*** Opening Recorded information ***
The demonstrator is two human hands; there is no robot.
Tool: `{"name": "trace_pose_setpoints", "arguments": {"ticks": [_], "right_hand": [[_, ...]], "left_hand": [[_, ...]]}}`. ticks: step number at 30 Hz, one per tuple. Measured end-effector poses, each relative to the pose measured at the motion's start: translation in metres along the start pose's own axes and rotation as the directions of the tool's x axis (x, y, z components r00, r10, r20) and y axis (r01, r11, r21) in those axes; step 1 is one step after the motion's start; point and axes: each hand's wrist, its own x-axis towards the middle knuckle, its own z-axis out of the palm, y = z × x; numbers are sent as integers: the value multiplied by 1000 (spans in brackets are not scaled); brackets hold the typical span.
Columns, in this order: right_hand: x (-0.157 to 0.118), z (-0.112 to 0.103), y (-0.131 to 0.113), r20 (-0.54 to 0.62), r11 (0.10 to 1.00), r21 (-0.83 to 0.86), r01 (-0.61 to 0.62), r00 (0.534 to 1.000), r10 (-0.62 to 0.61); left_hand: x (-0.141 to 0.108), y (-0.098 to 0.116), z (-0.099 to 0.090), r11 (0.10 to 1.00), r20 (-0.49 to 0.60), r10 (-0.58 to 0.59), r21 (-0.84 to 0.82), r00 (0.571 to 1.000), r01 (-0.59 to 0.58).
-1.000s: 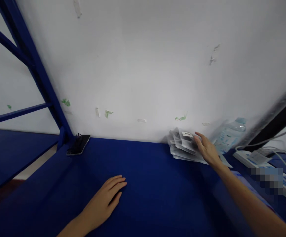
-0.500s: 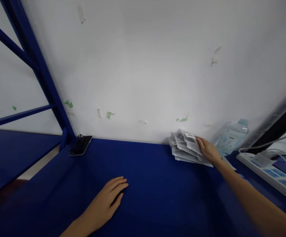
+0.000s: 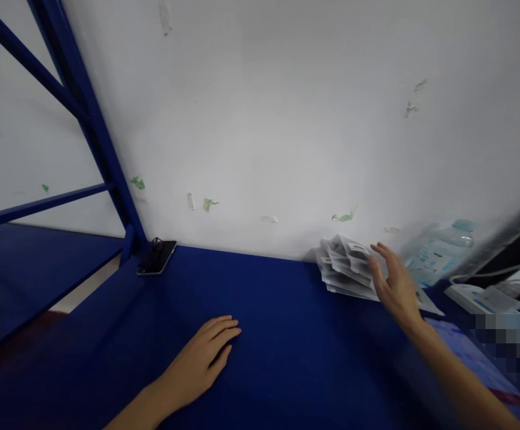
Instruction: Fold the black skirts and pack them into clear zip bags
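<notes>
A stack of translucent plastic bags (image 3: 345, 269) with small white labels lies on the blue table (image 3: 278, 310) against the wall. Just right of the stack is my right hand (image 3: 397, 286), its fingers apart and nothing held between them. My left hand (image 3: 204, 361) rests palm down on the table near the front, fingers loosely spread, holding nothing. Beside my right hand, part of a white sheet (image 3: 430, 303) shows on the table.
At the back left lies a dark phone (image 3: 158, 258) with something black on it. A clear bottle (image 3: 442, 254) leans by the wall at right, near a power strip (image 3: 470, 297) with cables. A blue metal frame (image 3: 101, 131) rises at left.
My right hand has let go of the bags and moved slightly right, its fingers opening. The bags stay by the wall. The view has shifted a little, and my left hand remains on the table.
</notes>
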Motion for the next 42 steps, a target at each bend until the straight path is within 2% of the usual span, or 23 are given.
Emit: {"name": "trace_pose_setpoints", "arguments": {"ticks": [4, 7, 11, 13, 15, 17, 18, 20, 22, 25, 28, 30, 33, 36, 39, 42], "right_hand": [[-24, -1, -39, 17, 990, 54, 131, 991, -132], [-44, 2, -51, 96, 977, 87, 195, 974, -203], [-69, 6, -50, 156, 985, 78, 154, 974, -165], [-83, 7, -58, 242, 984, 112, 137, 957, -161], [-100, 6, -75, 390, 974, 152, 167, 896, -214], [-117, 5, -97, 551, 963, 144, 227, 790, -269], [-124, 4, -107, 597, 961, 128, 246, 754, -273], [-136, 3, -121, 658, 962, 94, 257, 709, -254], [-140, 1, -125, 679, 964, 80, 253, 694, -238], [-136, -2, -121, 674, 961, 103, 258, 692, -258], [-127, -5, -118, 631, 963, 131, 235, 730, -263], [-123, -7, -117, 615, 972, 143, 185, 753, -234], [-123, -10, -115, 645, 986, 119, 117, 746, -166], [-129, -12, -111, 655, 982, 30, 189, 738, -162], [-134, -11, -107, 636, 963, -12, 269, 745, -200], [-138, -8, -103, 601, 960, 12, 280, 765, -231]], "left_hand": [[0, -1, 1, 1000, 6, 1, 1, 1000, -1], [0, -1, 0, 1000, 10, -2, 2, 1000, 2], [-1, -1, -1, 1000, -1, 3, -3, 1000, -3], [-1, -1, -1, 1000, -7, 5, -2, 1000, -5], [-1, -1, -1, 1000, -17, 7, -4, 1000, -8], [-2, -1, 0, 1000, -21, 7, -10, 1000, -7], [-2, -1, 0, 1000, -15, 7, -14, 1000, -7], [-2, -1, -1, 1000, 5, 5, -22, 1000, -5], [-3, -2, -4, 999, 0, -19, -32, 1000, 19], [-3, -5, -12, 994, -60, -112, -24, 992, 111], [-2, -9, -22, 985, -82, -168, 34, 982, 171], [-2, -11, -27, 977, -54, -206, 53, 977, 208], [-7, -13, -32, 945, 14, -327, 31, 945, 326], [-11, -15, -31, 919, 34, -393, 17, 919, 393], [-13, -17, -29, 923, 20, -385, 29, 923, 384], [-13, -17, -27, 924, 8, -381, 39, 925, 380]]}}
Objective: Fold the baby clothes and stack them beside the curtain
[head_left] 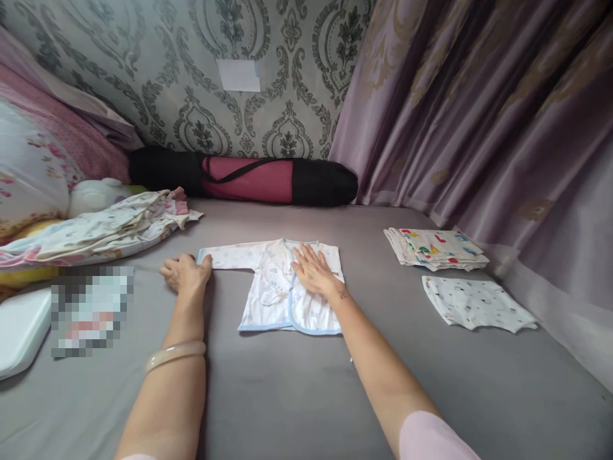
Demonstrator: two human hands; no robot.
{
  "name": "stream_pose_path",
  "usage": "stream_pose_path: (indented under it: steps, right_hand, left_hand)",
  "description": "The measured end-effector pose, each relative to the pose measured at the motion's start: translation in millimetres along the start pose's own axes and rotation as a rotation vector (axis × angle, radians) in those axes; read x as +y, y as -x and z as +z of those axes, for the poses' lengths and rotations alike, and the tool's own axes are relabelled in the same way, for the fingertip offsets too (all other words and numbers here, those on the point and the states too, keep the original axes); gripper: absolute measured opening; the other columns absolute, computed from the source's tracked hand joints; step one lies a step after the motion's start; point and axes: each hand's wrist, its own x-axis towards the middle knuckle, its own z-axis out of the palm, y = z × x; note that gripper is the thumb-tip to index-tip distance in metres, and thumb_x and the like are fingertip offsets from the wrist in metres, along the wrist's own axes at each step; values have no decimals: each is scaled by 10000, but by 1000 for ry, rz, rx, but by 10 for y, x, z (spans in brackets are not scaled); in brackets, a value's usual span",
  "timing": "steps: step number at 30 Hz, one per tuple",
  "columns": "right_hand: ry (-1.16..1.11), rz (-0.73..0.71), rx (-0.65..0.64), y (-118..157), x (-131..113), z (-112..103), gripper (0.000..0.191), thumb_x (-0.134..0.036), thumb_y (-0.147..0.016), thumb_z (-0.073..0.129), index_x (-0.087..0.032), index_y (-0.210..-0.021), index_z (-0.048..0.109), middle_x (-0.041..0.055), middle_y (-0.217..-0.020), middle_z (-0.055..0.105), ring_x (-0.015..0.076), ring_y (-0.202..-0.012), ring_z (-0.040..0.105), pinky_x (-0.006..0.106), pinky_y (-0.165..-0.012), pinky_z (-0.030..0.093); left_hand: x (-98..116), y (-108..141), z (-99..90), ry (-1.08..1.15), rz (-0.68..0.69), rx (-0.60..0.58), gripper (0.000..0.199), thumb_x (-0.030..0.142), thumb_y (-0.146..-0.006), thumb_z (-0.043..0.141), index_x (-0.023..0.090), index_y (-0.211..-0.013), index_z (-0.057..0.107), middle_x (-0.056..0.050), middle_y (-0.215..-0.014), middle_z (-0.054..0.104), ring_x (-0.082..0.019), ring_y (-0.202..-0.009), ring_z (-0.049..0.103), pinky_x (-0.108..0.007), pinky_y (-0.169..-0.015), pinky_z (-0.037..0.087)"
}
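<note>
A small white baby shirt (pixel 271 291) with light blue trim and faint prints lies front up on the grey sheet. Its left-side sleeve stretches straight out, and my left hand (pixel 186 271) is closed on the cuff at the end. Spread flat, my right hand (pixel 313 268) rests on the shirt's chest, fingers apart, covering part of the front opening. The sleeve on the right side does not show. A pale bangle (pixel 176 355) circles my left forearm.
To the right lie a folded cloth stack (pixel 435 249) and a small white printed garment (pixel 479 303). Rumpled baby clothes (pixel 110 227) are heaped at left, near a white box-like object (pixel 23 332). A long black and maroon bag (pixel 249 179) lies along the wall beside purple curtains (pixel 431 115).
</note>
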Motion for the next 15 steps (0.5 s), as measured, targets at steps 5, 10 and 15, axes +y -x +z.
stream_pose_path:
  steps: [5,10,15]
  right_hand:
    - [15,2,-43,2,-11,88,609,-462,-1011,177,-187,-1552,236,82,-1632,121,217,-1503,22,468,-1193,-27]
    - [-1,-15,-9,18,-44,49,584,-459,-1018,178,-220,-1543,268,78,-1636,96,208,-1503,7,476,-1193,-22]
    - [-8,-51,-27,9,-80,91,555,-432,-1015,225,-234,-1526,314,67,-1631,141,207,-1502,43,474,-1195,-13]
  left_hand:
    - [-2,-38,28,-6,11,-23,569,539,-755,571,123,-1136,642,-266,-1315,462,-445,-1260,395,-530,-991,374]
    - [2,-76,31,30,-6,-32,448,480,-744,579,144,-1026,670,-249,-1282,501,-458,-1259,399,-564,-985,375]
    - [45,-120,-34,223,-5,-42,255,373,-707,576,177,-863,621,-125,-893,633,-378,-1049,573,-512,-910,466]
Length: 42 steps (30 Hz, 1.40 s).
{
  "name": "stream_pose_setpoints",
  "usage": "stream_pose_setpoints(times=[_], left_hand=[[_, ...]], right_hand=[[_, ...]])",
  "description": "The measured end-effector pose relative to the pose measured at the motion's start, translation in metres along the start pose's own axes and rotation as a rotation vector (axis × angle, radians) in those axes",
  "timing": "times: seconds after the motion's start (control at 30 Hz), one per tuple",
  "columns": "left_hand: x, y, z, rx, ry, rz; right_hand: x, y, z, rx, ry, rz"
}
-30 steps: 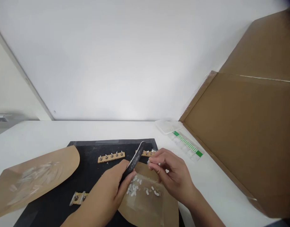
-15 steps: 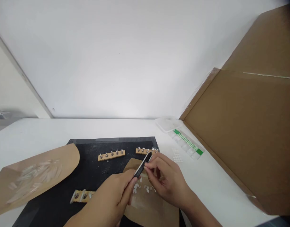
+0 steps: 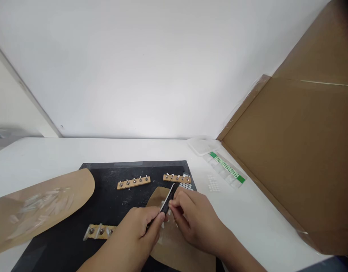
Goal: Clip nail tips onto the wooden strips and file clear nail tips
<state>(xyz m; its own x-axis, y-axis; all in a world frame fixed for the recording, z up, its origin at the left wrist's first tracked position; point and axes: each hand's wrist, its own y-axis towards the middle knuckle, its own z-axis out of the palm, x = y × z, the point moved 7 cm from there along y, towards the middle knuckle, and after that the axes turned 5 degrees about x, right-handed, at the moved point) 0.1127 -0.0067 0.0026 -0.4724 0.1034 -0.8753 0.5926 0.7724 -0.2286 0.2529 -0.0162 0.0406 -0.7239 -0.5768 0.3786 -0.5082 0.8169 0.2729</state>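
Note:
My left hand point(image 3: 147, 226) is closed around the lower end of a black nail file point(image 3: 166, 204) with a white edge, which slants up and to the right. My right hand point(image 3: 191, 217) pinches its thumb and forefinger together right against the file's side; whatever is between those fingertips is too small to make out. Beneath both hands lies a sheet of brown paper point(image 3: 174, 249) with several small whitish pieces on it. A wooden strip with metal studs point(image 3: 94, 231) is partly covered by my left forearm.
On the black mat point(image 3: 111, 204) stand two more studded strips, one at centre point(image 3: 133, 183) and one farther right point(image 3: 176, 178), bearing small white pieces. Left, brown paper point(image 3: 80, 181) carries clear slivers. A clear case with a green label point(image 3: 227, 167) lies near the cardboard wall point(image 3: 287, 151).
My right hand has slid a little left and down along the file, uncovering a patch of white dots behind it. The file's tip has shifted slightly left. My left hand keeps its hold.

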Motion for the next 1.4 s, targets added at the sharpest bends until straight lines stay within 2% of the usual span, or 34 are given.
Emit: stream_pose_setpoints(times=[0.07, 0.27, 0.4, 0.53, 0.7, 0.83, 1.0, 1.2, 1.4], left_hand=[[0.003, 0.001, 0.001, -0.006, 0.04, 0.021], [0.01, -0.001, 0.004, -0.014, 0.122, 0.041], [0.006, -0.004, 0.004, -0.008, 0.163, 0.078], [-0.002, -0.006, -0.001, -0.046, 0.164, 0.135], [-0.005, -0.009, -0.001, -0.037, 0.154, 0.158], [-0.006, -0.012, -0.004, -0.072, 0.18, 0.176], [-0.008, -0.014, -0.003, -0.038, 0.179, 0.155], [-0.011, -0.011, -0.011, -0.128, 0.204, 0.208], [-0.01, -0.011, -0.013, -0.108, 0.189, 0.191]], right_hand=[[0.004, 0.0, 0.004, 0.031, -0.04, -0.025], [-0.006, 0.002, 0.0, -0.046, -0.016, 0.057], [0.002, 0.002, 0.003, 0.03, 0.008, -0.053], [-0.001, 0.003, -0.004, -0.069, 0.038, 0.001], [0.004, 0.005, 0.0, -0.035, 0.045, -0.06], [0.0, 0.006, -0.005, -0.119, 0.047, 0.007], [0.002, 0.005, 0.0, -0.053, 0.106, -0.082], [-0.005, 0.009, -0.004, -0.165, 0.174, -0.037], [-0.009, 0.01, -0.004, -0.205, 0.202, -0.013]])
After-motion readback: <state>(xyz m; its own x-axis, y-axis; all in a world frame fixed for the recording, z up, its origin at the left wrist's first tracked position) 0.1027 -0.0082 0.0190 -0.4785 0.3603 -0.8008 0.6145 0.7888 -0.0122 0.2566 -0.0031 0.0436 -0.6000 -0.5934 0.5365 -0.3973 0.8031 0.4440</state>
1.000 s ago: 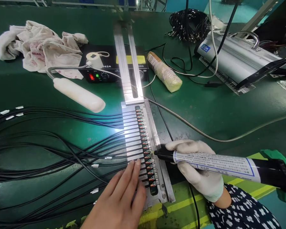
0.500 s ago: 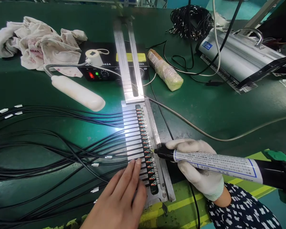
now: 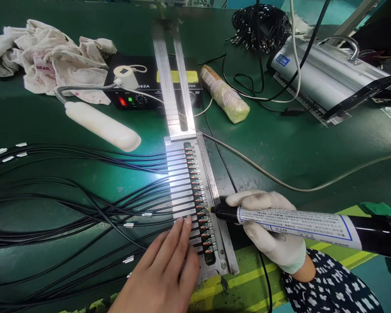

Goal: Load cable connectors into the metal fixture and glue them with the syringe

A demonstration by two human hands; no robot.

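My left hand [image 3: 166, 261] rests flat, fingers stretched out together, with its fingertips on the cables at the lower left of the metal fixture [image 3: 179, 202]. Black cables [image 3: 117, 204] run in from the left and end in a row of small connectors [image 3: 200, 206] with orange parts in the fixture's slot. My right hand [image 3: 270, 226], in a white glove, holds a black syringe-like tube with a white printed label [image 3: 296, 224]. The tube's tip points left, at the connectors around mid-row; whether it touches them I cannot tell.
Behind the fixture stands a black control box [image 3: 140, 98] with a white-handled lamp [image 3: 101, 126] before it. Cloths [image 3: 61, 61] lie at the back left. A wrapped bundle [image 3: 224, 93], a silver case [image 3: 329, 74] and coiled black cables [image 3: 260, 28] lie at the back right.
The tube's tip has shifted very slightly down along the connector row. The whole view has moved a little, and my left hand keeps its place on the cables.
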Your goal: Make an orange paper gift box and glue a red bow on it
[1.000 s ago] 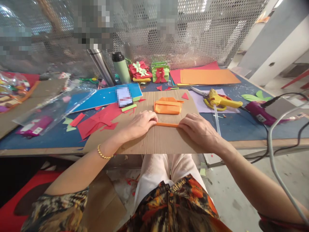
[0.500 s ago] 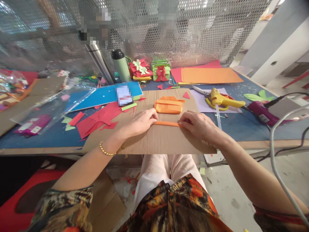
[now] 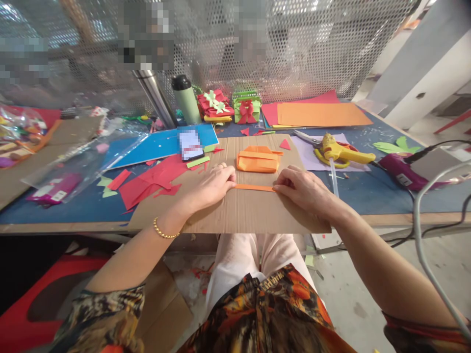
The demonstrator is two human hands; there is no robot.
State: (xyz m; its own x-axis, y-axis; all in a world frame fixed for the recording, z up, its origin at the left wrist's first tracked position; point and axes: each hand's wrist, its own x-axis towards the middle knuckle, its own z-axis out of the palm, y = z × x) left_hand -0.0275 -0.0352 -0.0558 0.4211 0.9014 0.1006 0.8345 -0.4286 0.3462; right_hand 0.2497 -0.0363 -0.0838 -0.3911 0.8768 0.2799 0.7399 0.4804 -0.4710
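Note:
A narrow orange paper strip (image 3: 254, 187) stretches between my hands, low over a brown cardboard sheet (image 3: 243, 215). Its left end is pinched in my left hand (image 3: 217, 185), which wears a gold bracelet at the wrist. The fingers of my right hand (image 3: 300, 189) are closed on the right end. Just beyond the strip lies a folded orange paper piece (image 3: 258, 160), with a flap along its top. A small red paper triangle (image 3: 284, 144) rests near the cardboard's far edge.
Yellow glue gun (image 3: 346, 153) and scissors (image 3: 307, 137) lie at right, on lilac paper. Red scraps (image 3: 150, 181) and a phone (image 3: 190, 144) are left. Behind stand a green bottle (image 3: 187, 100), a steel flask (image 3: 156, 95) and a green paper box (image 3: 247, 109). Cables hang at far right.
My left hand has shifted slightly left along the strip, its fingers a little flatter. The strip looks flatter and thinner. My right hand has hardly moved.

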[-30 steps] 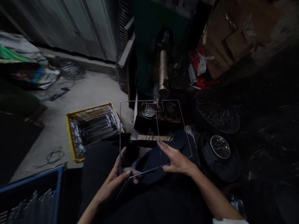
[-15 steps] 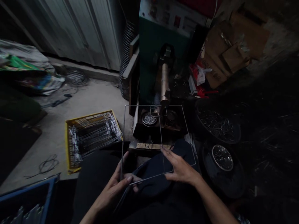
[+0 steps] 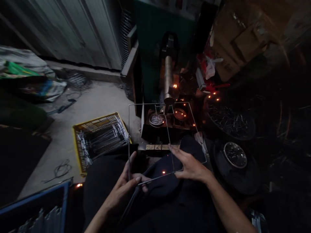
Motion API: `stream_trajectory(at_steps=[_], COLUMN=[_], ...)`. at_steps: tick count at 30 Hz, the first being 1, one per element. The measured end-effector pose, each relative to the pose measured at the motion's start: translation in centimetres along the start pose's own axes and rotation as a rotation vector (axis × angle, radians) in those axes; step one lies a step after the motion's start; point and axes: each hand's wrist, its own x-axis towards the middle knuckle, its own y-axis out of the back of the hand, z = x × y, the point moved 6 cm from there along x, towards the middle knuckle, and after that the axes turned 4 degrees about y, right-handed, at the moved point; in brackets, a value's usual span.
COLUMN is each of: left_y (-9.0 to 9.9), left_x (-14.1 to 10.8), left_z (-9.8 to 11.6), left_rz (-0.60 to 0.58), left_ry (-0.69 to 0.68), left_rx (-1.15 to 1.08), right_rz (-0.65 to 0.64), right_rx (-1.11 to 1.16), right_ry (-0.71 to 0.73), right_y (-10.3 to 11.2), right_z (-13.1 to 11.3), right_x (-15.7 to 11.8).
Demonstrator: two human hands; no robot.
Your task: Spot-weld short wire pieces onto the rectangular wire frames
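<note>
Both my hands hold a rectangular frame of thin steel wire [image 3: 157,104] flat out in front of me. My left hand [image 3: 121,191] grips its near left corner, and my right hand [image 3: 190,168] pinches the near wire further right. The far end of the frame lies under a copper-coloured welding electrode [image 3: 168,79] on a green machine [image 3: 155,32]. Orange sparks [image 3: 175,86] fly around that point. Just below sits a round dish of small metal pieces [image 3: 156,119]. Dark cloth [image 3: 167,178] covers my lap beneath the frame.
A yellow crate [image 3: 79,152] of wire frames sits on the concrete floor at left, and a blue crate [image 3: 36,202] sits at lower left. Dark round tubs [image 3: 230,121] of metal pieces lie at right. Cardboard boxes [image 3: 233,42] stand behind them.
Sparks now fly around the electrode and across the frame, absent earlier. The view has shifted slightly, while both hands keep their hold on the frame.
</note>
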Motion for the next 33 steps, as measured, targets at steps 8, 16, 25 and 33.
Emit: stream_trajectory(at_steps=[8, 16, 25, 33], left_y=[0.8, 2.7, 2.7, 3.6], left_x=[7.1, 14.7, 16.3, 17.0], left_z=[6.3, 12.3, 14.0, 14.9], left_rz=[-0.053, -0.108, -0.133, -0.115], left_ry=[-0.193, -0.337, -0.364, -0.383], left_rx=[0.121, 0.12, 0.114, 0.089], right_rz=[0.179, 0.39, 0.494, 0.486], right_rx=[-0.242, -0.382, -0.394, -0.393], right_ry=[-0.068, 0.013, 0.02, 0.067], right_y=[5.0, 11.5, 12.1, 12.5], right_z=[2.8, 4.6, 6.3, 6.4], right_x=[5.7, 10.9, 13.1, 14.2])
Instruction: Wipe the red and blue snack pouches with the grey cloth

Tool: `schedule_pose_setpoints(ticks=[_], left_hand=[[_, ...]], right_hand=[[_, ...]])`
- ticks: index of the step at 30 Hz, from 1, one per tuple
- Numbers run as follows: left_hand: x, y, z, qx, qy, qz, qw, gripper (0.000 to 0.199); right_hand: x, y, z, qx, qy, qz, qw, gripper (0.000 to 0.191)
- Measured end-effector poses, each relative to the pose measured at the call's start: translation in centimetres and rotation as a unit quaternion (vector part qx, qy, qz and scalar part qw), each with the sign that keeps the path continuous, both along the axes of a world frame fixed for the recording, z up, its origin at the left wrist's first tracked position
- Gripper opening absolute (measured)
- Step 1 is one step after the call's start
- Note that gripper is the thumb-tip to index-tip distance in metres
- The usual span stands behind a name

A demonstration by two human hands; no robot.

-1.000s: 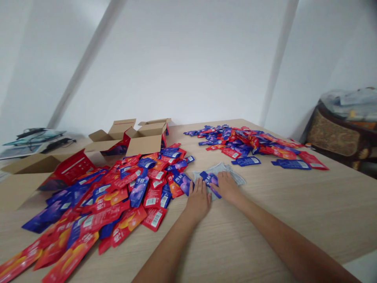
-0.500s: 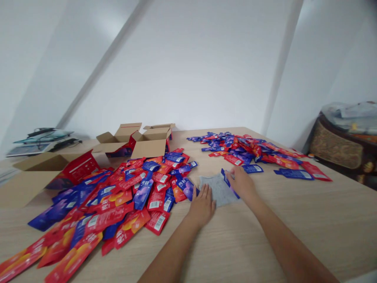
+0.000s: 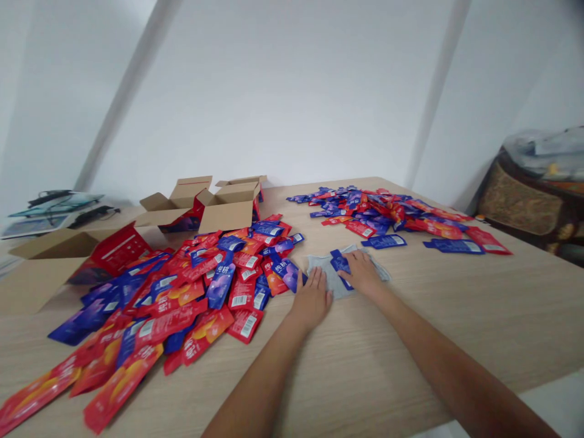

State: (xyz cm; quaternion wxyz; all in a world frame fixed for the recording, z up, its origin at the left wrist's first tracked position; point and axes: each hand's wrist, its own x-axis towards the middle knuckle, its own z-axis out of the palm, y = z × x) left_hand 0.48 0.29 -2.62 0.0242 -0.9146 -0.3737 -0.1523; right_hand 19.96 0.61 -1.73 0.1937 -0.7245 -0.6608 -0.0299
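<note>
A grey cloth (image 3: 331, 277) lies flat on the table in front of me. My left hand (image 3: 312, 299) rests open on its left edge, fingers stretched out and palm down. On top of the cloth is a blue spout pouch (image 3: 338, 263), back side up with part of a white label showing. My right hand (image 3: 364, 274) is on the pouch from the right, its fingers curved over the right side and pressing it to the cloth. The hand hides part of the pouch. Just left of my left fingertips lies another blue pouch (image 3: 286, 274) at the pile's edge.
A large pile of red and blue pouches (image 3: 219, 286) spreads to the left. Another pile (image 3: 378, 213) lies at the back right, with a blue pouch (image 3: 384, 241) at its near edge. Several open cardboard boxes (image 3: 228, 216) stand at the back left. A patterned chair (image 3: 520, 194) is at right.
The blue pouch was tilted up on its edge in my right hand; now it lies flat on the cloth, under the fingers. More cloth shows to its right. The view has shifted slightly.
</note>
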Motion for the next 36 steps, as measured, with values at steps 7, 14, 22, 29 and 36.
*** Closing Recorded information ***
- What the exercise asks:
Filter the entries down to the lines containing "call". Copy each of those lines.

- Worked solution:
- Measured end-effector poses, each relative to the pose measured at the call's start: translation in centimetres and rotation as a unit quaternion (vector part qx, qy, qz and scalar part qw), each with the sign that keeps the path continuous, both along the axes of a world frame fixed for the recording, z up, its origin at the left wrist's first tracked position
- Step 1 is one step after the call's start

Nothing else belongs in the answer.